> _Dataset records_:
--- START ---

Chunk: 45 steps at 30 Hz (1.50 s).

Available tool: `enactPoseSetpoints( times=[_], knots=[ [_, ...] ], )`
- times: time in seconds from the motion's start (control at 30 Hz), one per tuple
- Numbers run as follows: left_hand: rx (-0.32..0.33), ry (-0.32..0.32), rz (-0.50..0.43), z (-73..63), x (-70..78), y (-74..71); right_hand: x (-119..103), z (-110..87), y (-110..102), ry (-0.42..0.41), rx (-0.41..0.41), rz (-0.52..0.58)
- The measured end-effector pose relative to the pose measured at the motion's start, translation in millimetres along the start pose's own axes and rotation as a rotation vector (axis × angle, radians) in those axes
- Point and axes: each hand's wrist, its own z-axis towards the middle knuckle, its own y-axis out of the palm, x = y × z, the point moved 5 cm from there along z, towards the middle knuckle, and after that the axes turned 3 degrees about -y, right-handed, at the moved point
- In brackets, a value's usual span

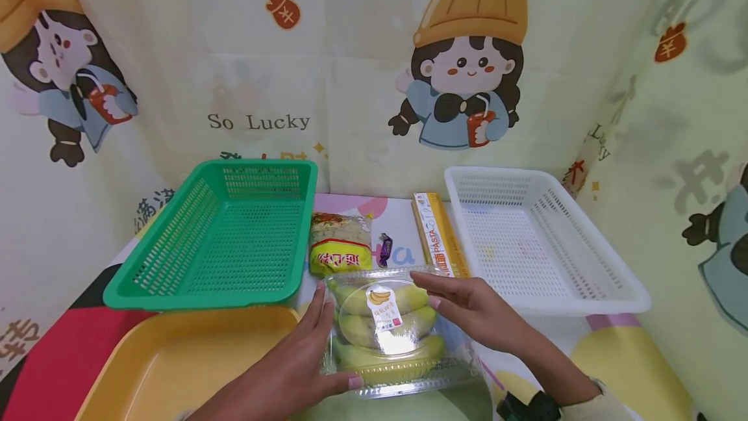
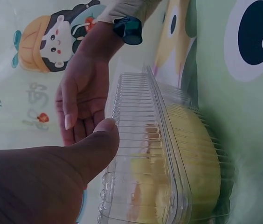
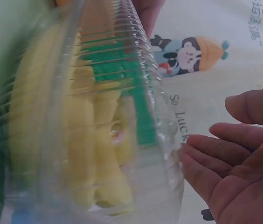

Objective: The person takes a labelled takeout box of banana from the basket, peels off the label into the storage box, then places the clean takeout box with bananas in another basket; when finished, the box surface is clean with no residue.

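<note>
A clear plastic box of bananas with a white label on its lid lies in front of me. My left hand holds its left side, the thumb over the near corner and the fingers along the left edge. The left wrist view shows the thumb on the lid's edge; those fingers are hidden there. At the box's far right corner is my right hand, its fingers extended over the lid's edge. In the right wrist view the right fingers are loosely spread beside the blurred box, gripping nothing.
A green basket stands at the left, above a yellow tray. At the right is a white basket. Beyond the bananas lie a noodle bag, a small purple-wrapped candy and a pasta box.
</note>
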Motion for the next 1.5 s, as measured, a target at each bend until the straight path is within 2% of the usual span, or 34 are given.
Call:
enactPoseSetpoints(
  times=[0.17,0.43,0.67,0.77,1.17,1.37,1.5],
  knots=[
    [-0.008,-0.020,0.004,2.1,0.5,0.2,-2,13.0,2,0.017,-0.068,-0.056],
    [-0.007,-0.026,-0.005,2.5,0.6,0.9,-2,31.4,9,0.066,-0.179,-0.022],
    [-0.002,-0.031,-0.017,3.1,1.7,0.9,3,45.8,15,0.079,-0.263,-0.053],
    [0.003,-0.027,-0.017,2.9,1.8,0.8,6,48.5,19,0.094,-0.296,-0.020],
    [0.022,0.010,-0.026,-0.3,-0.5,1.1,4,49.9,25,0.050,-0.343,0.020],
    [0.025,0.025,-0.025,-0.7,0.3,0.2,3,50.8,24,0.026,-0.325,0.045],
    [0.018,0.011,-0.028,-0.2,0.4,-0.5,3,52.8,25,0.008,-0.327,-0.028]
  ],
)
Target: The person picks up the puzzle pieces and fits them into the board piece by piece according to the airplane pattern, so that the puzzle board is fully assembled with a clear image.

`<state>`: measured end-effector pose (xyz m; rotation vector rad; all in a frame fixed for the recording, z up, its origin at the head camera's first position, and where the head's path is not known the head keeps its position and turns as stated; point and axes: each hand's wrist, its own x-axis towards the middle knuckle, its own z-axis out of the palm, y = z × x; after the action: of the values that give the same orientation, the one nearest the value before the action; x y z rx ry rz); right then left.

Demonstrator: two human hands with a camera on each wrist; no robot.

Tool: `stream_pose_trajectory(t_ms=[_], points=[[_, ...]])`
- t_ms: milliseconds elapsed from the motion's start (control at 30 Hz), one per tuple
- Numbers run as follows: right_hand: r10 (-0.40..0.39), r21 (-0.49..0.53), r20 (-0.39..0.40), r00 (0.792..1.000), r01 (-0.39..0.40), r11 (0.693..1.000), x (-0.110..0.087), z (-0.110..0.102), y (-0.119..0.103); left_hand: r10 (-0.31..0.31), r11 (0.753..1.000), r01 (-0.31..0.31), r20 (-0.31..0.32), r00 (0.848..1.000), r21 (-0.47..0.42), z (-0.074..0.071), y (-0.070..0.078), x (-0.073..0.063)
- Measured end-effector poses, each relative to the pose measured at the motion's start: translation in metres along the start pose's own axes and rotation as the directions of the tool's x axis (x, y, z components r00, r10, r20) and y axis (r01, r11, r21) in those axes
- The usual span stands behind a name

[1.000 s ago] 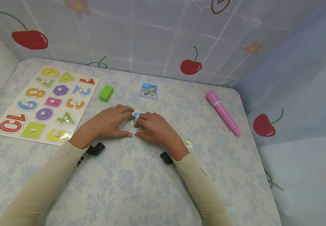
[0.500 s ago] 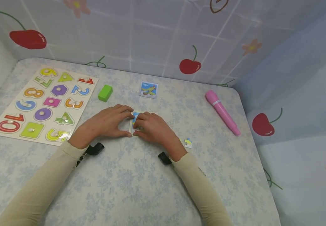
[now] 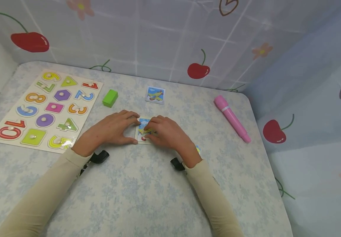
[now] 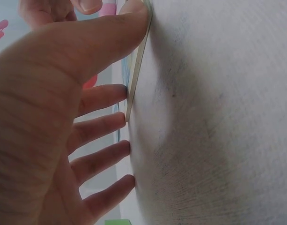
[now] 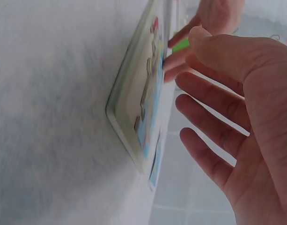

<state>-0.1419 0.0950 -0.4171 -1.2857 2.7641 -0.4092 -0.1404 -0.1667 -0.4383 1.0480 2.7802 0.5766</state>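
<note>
A small jigsaw board point(image 3: 143, 131) with a yellow plane picture lies flat at the middle of the table. Its pale frame and a bare strip beside the fitted pieces show in the right wrist view. My left hand point(image 3: 111, 128) touches its left side, thumb at the near corner and extended fingertips along the edge. Above the right part hovers my right hand point(image 3: 168, 133), fingers loosely bent, with nothing visible between thumb and fingers in the right wrist view. It hides that end of the board in the head view. A loose jigsaw piece point(image 3: 198, 149) peeks out beyond my right wrist.
A plane picture card point(image 3: 155, 95) lies behind the board, with a green block point(image 3: 110, 98) to its left. The number and shape peg puzzle point(image 3: 55, 115) covers the table's left side. A pink microphone-like toy point(image 3: 232, 118) lies at right. A printed curtain borders the back.
My right hand has shifted slightly right, uncovering more of the plane picture, while its wrist now covers most of the loose piece. The left hand stays in place.
</note>
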Motion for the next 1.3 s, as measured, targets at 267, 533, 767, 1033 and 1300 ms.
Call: stream_pose_trajectory(t_ms=[267, 533, 767, 1033, 1300], points=[[0.047, 0.053, 0.016, 0.999, -0.048, 0.997, -0.016, -0.005, 0.009, -0.022, 1.0, 0.022, 0.021, 1.0, 0.009, 0.001, 0.001, 0.0], [0.105, 0.091, 0.015, 0.994, -0.106, 0.99, -0.035, -0.011, 0.02, -0.029, 0.999, 0.029, 0.029, 0.999, 0.019, 0.002, -0.001, 0.0], [0.169, 0.131, 0.0, 0.986, -0.167, 0.977, -0.055, -0.014, 0.031, -0.034, 0.999, 0.033, 0.025, 0.999, 0.027, 0.002, 0.0, 0.0], [0.194, 0.193, -0.006, 0.981, -0.189, 0.963, -0.072, -0.016, 0.038, -0.038, 0.999, 0.038, 0.021, 0.999, 0.013, 0.002, 0.0, 0.0], [0.224, 0.237, 0.001, 0.975, -0.218, 0.947, -0.085, -0.017, 0.043, -0.036, 0.999, 0.036, 0.021, 0.999, 0.018, 0.003, 0.0, 0.001]])
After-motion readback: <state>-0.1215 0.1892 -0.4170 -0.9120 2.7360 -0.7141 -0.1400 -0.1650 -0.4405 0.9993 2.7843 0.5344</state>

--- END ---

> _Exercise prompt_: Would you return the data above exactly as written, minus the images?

> _Answer area_:
Chunk: 45 steps at 30 Hz (1.50 s).

Available tool: `enactPoseSetpoints( times=[_], knots=[ [_, ...] ], )`
- times: time in seconds from the motion's start (control at 30 Hz), one per tuple
- Numbers run as follows: left_hand: rx (-0.32..0.33), ry (-0.32..0.32), rz (-0.50..0.43), z (-73..63), x (-70..78), y (-74..71); right_hand: x (-119..103), z (-110..87), y (-110..102), ry (-0.42..0.41), rx (-0.41..0.41), rz (-0.52..0.58)
- The measured end-effector pose relative to the pose measured at the motion's start, translation in millimetres along the start pose's own axes and rotation as a rotation vector (axis × angle, radians) in those axes
- Point and axes: each hand's wrist, its own z-axis towards the middle knuckle, its own y-axis out of the palm, x = y × z, the point moved 5 cm from there along z, towards the middle knuckle, and after that the axes turned 3 degrees about -y, right-handed, at the moved point
- In brackets, a value's usual span


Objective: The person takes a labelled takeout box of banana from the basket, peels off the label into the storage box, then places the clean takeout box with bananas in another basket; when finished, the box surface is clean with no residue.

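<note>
A clear plastic box of bananas with a white label on its lid lies in front of me. My left hand holds its left side, the thumb over the near corner and the fingers along the left edge. The left wrist view shows the thumb on the lid's edge; those fingers are hidden there. At the box's far right corner is my right hand, its fingers extended over the lid's edge. In the right wrist view the right fingers are loosely spread beside the blurred box, gripping nothing.
A green basket stands at the left, above a yellow tray. At the right is a white basket. Beyond the bananas lie a noodle bag, a small purple-wrapped candy and a pasta box.
</note>
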Motion for the next 1.5 s, as measured, a target at each bend until the straight path is within 2% of the usual span, or 34 are given.
Call:
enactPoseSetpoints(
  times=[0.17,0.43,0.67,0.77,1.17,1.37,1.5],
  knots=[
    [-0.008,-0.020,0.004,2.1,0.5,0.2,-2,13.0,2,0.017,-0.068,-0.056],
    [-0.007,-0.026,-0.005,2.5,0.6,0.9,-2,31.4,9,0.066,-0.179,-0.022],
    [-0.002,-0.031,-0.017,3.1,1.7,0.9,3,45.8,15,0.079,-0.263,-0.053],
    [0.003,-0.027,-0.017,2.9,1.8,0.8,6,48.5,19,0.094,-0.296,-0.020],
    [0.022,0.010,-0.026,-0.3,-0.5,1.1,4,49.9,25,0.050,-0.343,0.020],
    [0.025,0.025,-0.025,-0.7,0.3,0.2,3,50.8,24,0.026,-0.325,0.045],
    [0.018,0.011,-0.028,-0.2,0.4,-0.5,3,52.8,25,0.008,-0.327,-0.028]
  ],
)
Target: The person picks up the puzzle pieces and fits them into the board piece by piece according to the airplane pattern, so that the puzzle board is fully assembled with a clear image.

`<state>`: measured end-effector pose (xyz m; rotation vector rad; all in a frame fixed for the recording, z up, its origin at the head camera's first position, and where the head's path is not known the head keeps its position and turns as stated; point and axes: each hand's wrist, its own x-axis towards the middle knuckle, its own z-axis out of the palm, y = z × x; after the action: of the values that give the same orientation, the one nearest the value before the action; x y z rx ry rz); right then left.

Demonstrator: two human hands with a camera on each wrist; no robot.

Tool: `stream_pose_trajectory(t_ms=[_], points=[[_, ...]])`
- t_ms: milliseconds elapsed from the motion's start (control at 30 Hz), one per tuple
- Numbers run as follows: right_hand: r10 (-0.40..0.39), r21 (-0.49..0.53), r20 (-0.39..0.40), r00 (0.792..1.000), r01 (-0.39..0.40), r11 (0.693..1.000), x (-0.110..0.087), z (-0.110..0.102), y (-0.119..0.103); left_hand: r10 (-0.31..0.31), r11 (0.753..1.000), r01 (-0.31..0.31), r20 (-0.31..0.32), r00 (0.848..1.000), r21 (-0.47..0.42), z (-0.074..0.071), y (-0.070..0.078), x (-0.073..0.063)
- Measured end-effector poses, each relative to the pose measured at the motion's start: translation in metres along the start pose's own axes and rotation as the directions of the tool's x axis (x, y, z components r00, r10, r20) and y axis (r01, r11, r21) in those axes
- The usual span stands behind a name

[1.000 s ago] 
[0.500 s ago] 
[now] 
[now] 
[now] 

<state>-0.1419 0.0950 -0.4171 -1.2857 2.7641 -0.4092 -0.1404 -0.1667 -0.4383 1.0480 2.7802 0.5766</state>
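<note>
A small jigsaw board point(image 3: 143, 131) with a yellow plane picture lies flat at the middle of the table. Its pale frame and a bare strip beside the fitted pieces show in the right wrist view. My left hand point(image 3: 111, 128) touches its left side, thumb at the near corner and extended fingertips along the edge. Above the right part hovers my right hand point(image 3: 168, 133), fingers loosely bent, with nothing visible between thumb and fingers in the right wrist view. It hides that end of the board in the head view. A loose jigsaw piece point(image 3: 198, 149) peeks out beyond my right wrist.
A plane picture card point(image 3: 155, 95) lies behind the board, with a green block point(image 3: 110, 98) to its left. The number and shape peg puzzle point(image 3: 55, 115) covers the table's left side. A pink microphone-like toy point(image 3: 232, 118) lies at right. A printed curtain borders the back.
My right hand has shifted slightly right, uncovering more of the plane picture, while its wrist now covers most of the loose piece. The left hand stays in place.
</note>
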Motion for the next 1.3 s, as measured, targets at 267, 533, 767, 1033 and 1300 ms.
Call: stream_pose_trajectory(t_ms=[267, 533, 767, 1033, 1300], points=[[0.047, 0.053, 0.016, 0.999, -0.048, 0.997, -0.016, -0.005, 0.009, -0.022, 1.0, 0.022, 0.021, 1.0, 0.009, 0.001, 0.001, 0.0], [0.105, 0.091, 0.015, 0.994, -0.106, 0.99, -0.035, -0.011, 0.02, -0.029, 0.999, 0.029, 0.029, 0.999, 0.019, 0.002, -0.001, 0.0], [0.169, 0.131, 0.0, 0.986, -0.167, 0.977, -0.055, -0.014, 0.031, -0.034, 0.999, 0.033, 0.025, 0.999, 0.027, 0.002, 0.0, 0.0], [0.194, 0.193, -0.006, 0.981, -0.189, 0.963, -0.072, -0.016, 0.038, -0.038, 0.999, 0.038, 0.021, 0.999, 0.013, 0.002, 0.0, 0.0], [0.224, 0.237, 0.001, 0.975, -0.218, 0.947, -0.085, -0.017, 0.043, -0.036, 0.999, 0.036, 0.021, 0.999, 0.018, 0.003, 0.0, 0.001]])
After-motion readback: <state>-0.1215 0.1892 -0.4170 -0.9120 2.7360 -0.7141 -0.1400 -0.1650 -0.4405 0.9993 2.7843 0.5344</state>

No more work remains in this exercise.